Paraguay, como el resto de los países del mundo, está en lucha para minimizar el impacto del nuevo coronavirus (Covid-19) sobre el sistema sanitario y la economía del país. A raíz de la declaración de la pandemia por coronavirus de la Organización Mundial de la Salas (OMS), el 26 de marzo fue aprobada la Ley de Declaración de Emergencia Nacional ante la pandemia del Covid-19, que otorga amplios poderes excepcionales al gobierno para tomar medidas de urgencias necesarias en el área administrativas, fiscales y financieras, con el objetivo de disponer de recursos suficientes para evitar la propagación del virus en el territorio nacional.

Dentro del marco de la Ley de Emergencia, conocidamente el Estado paraguayo es un Estado fallido y para obtener recursos mínimamente necesarios para destinar en la lucha contra el Covid-19, se aprobó al Ministerio de Hacienda a realizar préstamos de entidades financieras internacionales por un valor total de USD 1.600 millones. Con un paupérrimo sistema de salud pública con apenas 20 camas con respiradores disponibles, la mayor parte del préstamo fue destinado al Ministerio de Salud (USD 500 millones) para la duplicación de camas para terapias intensivas; inversión para insumos hospitalarios; adquisición de más reactivos para aumentar las pruebas que detectan el Covid-19 y bonificaciones para los trabajadores de blanco.

Cabe destacar que en Paraguay el distanciamiento social empezó el 10 de marzo, luego de que se confirmaran los primeros casos del nuevo coronavirus. Días después, el 16 de marzo, el jefe de Estado decidió establecer medidas restrictivas de tránsito de personas y vehículos de 20:00 a 4:00. Posteriormente, el 20 de marzo, cuando se confirmó la circulación comunitaria y la primera muerte por Covid-19, el Ejecutivo dispuso el aislamiento total por una semana, desde el 21 hasta el 28. Sin embargo, cerca de la fecha, por la presión ciudadana, la cuarentena total se extendió hasta el 12 de abril, que posteriormente viene siendo renovado cada semana.

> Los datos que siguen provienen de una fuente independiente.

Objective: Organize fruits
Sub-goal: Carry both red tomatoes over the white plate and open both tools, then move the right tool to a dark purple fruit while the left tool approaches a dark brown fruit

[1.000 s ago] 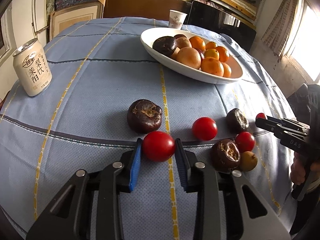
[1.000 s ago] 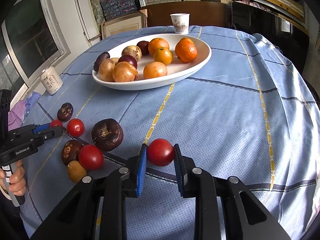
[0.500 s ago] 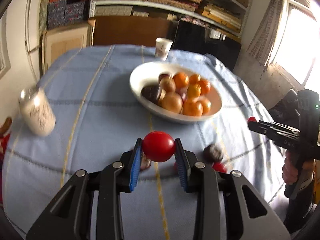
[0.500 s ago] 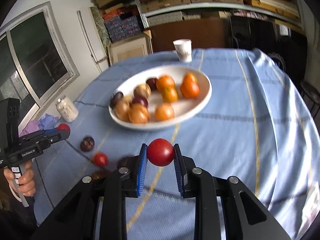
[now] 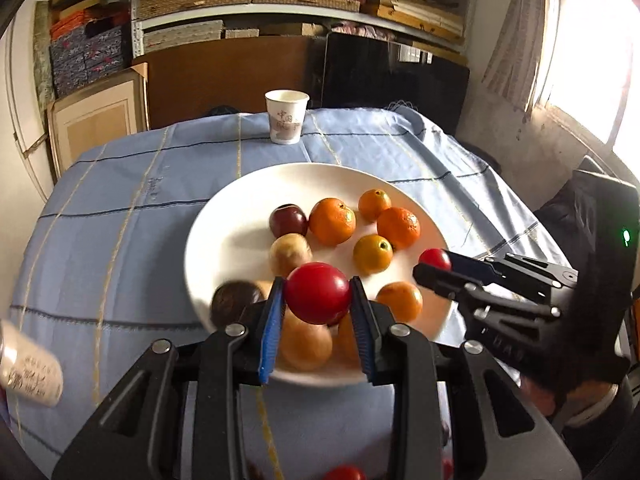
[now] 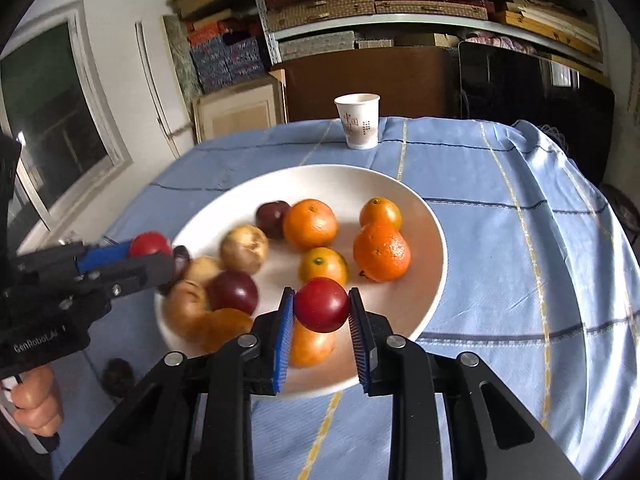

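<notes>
My left gripper (image 5: pixel 318 300) is shut on a red tomato (image 5: pixel 318 298) and holds it above the near rim of the white bowl (image 5: pixel 224 216). My right gripper (image 6: pixel 321 306) is shut on a second red tomato (image 6: pixel 321 308), held above the bowl's near side (image 6: pixel 434 264). The bowl holds several oranges (image 5: pixel 332 221), brown fruits (image 6: pixel 244 249) and dark purple fruits (image 6: pixel 233 291). Each gripper shows in the other's view: the right one (image 5: pixel 434 266) at the bowl's right edge, the left one (image 6: pixel 154 254) at its left edge.
A paper cup (image 5: pixel 286 116) stands behind the bowl on the blue tablecloth (image 6: pixel 500 208). A white drink can (image 5: pixel 30 372) is blurred at the left edge. A red tomato (image 5: pixel 344 473) and a dark fruit (image 6: pixel 116 374) lie on the cloth below the grippers.
Both grippers have lifted their tomatoes off the cloth and carried them forward over the bowl. The loose fruits on the cloth have dropped to the bottom of the views.
</notes>
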Action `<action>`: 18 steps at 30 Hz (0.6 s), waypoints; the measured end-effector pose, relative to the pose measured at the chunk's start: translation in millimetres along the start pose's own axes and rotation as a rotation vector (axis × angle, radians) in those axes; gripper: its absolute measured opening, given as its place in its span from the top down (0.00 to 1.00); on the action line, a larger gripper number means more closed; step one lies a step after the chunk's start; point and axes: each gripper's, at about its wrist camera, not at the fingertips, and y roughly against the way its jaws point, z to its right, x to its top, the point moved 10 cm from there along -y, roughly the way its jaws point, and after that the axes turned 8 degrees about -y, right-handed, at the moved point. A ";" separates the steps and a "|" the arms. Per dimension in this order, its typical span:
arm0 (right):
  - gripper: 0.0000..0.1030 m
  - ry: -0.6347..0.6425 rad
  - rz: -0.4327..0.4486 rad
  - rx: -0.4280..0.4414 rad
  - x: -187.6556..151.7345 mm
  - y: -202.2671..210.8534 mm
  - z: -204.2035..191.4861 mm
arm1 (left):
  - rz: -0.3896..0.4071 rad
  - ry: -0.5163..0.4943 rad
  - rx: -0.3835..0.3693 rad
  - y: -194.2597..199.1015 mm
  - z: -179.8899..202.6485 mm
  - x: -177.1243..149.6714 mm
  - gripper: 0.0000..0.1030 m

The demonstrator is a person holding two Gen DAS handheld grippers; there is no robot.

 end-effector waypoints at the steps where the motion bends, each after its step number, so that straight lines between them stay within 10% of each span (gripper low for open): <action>1: 0.66 0.008 0.005 -0.012 -1.0 0.1 1.3 | 0.001 -0.001 0.009 -3.3 1.0 2.2 0.61; 3: 0.59 0.022 0.026 -0.042 -1.3 3.5 5.1 | 0.031 0.002 0.049 -0.2 -1.4 5.7 0.28; 7: 0.59 0.048 0.046 -0.031 -2.6 18.1 1.4 | 0.087 -0.033 0.072 22.0 2.3 5.1 0.26; 9: 0.59 0.048 0.054 -0.018 -4.6 26.8 -0.6 | 0.125 -0.022 0.098 40.0 -4.3 0.5 0.08; 16: 0.57 0.051 0.024 0.012 -34.8 40.9 -6.8 | 0.115 0.185 0.176 61.9 -68.0 -55.2 0.05; 18: 0.41 0.056 0.003 0.008 -44.9 40.3 -7.2 | 0.071 0.285 0.191 59.3 -92.0 -78.2 0.05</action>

La cuarentena total significa la suspensión de todas actividades consideradas no esenciales y la prohibición de circular por la calle a no ser para comprar alimentos, medicamentos y acudir a hospitales. Para paliar los efectos de la política de aislamiento total sobre sectores vulnerables, el gobierno planteó medidas de contingencia económica por valor de USD 100 millones, que consiste en la transferencia electrónica de vale de compra por un valor de 80 y 88 USD en dos programas distintas (Ñangareko y Pytyvo), pero con el mismo sistema, para la compra de alimentos y productos de higiene. Los programas beneficiaran a 1.800.000 personas.

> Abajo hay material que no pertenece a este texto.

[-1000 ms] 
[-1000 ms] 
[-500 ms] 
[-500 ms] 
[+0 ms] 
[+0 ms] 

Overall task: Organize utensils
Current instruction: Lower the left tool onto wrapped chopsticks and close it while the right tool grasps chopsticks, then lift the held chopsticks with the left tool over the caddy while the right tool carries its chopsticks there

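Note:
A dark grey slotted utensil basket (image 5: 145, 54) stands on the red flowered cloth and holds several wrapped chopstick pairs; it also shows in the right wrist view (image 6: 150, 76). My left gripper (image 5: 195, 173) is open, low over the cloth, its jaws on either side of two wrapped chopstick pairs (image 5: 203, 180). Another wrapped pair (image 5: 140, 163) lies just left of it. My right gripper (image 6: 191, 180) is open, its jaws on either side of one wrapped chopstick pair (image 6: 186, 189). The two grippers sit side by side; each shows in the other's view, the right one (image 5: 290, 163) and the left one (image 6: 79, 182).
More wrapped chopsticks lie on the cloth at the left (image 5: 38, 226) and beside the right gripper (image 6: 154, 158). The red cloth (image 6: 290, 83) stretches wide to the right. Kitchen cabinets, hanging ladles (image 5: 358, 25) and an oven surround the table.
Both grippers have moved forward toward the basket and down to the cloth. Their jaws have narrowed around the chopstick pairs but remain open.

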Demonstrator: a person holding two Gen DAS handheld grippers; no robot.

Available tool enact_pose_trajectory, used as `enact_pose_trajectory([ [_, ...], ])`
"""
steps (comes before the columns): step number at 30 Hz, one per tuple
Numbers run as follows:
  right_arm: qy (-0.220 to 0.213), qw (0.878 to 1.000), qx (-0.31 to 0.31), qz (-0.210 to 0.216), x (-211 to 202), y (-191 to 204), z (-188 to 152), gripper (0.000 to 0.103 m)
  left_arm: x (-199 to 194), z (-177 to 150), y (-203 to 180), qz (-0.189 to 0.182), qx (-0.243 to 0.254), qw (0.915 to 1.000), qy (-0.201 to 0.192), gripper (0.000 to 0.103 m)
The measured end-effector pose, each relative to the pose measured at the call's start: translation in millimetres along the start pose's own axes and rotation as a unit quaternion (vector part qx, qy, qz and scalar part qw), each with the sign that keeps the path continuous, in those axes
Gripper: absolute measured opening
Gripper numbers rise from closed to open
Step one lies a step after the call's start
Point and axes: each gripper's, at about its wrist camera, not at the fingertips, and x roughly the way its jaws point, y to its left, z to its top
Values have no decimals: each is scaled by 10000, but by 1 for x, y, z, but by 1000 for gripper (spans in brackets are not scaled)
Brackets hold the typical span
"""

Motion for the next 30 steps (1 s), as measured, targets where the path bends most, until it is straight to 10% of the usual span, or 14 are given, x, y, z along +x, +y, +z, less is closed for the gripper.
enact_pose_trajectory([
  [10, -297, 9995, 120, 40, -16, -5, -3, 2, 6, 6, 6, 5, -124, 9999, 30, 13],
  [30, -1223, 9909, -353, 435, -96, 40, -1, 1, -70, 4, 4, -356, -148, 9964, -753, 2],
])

Pero, para el sector micro de la economía el plan resulta ser para nada beneficioso, por la monopolización de las grandes redes de supermercados, quienes cuentan con sistemas adecuados para hacer el cobro electrónico. Los pequeños comercios y sectores productivos quedan excluidos del negocio, porque al no disponer del sistema requerido no pueden intercambiar los vales de los programas de ayudas sociales. Además, los consumidores denuncian que los centros comerciales han aumentado desproporcionalmente los precios de los productos de primera necesidad, razón por el cual muchas familias beneficiadas por la ayuda del gobierno enfrentan dificultades para satisfacer las necesidades alimenticias diarias.